Finding the Best Tech Tools To Fit the Need

gliffyThis semester I’m trying a new activity that requires students represent the evolution of the definitions of educational technology in a multimedia format. Initially I thought Glogster (http://edu.glogster.com) would be a good tool, but the education version that I suggested students use is not very user-friendly. I always try to use free, web-based tools when possible, and the education version of Glogster tries to get students to upgrade to a paid version.
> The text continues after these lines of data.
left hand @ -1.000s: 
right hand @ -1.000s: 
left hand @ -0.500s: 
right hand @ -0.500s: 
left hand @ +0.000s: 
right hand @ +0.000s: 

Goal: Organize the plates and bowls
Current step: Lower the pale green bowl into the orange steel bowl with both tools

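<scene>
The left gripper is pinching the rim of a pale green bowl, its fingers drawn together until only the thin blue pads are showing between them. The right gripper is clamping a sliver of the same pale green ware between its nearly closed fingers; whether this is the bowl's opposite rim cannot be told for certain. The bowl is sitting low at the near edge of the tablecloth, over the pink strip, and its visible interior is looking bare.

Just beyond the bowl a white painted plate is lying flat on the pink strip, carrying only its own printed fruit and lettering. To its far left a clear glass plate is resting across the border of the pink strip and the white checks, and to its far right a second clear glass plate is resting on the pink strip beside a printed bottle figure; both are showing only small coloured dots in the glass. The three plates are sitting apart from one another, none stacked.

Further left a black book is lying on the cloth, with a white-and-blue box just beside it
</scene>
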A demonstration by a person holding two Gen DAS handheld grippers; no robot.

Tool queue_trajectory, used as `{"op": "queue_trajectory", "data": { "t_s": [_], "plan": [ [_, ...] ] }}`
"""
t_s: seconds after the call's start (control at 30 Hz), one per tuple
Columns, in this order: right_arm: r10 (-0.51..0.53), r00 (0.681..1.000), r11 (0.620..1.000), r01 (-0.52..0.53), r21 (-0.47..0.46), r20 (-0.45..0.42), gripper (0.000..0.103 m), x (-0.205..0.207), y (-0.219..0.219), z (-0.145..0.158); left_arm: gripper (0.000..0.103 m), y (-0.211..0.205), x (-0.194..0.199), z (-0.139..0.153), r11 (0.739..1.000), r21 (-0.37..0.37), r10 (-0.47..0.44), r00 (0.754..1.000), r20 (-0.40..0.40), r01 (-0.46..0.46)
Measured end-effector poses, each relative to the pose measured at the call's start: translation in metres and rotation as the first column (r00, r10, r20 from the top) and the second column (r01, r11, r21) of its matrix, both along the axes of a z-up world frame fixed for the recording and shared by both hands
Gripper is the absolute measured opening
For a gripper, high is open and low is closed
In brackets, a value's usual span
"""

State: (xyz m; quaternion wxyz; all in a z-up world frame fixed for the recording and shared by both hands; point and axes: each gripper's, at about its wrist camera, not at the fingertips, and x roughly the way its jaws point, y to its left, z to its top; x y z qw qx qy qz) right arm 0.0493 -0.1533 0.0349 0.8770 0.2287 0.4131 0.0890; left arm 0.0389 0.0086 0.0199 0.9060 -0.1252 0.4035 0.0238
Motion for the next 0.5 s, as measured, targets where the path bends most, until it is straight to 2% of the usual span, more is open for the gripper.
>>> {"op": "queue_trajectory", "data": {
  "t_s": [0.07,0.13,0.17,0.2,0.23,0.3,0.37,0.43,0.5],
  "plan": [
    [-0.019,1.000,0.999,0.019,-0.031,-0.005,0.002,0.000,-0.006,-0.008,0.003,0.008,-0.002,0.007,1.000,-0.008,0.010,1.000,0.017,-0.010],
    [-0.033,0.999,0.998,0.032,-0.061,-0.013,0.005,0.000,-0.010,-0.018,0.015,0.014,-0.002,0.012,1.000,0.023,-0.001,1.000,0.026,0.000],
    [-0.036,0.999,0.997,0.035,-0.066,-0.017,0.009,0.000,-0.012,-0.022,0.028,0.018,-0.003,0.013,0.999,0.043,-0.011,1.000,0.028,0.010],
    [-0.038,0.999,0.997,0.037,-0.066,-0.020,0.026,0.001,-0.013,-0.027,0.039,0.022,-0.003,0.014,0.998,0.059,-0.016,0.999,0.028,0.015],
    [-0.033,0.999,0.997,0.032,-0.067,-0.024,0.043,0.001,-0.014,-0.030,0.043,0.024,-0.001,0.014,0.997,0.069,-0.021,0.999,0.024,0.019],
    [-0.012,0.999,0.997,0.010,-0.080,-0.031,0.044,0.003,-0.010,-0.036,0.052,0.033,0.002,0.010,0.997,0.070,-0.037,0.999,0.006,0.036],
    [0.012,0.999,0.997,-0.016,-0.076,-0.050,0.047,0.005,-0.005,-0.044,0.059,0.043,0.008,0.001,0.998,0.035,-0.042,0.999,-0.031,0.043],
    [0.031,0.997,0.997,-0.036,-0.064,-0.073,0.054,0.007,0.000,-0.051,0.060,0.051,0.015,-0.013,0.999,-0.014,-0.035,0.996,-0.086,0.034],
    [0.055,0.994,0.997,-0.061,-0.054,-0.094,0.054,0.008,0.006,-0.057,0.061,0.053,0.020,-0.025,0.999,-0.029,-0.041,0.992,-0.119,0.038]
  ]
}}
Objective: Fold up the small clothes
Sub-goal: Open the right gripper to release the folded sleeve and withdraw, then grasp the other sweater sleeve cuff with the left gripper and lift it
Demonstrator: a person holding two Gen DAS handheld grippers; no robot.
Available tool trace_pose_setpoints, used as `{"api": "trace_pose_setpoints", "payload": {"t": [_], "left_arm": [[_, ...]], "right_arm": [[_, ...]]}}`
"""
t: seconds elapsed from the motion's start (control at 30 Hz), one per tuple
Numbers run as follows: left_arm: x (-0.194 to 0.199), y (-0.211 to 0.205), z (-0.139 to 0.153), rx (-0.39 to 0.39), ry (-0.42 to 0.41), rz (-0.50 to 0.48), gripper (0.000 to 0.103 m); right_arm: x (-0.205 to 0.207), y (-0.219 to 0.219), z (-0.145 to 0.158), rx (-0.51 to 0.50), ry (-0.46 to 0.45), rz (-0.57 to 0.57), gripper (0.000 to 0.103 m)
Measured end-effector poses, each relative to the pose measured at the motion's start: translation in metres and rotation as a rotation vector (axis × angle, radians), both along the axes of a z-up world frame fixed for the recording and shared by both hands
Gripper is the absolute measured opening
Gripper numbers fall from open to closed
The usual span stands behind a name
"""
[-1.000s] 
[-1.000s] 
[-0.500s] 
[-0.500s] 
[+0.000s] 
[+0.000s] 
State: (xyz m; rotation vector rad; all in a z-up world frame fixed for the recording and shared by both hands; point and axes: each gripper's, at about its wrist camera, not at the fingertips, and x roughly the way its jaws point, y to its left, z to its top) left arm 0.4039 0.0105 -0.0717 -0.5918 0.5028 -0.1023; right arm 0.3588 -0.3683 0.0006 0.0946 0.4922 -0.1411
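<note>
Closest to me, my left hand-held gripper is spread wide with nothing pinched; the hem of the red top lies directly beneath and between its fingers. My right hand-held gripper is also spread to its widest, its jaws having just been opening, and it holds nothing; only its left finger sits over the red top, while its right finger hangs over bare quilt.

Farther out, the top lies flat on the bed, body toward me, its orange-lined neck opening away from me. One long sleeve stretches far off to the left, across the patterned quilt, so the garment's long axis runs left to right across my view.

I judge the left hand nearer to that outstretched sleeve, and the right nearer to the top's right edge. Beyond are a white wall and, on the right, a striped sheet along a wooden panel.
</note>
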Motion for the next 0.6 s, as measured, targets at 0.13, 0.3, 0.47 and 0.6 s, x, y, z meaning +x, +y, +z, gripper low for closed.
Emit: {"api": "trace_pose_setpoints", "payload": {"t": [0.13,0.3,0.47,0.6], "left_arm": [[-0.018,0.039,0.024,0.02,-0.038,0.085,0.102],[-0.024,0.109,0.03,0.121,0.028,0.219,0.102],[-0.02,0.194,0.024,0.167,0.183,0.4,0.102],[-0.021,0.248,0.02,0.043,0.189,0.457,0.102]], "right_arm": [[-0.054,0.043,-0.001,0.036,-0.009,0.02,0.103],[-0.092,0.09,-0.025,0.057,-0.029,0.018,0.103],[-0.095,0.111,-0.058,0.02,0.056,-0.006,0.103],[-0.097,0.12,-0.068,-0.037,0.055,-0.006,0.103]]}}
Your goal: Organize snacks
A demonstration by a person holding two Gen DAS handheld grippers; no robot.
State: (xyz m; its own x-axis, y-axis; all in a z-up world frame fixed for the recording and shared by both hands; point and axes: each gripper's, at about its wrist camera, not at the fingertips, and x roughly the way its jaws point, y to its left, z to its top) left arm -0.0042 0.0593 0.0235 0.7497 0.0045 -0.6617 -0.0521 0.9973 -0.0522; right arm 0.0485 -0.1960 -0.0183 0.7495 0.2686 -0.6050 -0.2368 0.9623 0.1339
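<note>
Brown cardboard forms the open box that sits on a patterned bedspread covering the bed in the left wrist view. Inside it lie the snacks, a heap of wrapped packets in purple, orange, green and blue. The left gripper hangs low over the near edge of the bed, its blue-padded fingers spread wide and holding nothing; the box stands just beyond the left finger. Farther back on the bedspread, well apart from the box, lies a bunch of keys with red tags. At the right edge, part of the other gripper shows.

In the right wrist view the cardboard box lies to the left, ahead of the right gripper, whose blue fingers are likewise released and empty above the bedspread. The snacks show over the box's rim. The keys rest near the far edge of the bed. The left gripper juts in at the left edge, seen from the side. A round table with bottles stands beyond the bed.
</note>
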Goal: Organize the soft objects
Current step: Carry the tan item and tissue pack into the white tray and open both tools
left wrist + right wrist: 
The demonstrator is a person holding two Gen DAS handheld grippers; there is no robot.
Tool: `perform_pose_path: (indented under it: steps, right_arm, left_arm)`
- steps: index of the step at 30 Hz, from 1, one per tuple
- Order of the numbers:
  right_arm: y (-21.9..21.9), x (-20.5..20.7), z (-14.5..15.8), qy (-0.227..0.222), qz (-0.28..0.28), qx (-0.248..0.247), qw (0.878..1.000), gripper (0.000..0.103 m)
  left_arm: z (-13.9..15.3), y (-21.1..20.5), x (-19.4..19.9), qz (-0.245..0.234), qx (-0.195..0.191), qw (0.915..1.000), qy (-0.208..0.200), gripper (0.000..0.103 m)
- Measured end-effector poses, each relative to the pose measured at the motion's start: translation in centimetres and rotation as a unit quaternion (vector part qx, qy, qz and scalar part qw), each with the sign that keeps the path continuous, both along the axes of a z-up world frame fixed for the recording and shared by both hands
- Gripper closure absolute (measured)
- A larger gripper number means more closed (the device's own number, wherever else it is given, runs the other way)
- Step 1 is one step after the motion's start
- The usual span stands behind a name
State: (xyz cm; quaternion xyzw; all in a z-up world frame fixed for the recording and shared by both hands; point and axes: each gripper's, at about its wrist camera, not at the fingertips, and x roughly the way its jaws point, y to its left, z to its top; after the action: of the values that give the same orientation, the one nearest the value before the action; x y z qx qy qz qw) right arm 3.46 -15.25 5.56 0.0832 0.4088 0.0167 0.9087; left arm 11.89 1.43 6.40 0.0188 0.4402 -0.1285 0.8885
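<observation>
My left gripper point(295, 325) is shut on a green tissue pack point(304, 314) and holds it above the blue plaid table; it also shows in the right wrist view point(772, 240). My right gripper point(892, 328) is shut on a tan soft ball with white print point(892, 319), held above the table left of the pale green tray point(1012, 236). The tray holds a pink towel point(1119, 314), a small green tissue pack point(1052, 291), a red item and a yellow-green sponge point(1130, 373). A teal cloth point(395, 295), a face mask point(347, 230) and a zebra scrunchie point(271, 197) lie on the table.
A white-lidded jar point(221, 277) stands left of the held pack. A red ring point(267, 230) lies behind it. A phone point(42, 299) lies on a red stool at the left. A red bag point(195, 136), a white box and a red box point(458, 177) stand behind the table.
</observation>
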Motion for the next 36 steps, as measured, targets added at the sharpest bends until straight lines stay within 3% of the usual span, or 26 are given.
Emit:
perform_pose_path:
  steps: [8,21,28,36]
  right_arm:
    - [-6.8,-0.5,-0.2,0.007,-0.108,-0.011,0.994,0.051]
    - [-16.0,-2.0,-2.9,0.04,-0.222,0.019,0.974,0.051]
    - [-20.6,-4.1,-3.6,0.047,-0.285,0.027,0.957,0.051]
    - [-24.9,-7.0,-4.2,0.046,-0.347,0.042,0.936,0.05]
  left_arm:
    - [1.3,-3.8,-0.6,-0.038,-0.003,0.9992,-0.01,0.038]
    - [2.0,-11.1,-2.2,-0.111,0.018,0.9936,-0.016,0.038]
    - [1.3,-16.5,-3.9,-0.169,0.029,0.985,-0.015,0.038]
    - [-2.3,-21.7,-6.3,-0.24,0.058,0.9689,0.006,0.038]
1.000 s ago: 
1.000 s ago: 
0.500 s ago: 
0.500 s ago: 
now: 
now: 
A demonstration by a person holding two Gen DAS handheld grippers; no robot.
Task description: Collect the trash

So . . . in the meantime, students made suggestions and I thought of some additional ways one could create visual content to represent this evolution. Prezi (http://prezi.com) is one good tool–it provides a sweeping canvas that can be used to represent concepts and how they are related.

Another tool suggested by a student is to simply use PowerPoint, creating a custom canvas like Glogster and then saving it as a jpeg. Good idea and great for students who might struggle with learning new tools.

Another student found an interactive timeline tool, Tiki-Toki (you gotta love these names!) http://tiki-toki.com, which allows users to create a very engaging timeline. Another good idea.

A tool I haven’t visited for a while is Gliffy http://www.gliffy.com, which would be a super-easy and effective tool for creating a graphical representation of concepts.

Finally, I also suggested looking at some tools that could create an infographic (this would be for more advanced users or people who like to experiment a bit more.) Here is an excellent resource describing 10 tools you could use to create an infographic: http://www.makeuseof.com/tag/awesome-free-tools-infographics.

So . . . that is where we are right now–moving from Glogster (sorry, Glogster, but your education account leaves much to be desired) to other more user-friendly and/or free tools.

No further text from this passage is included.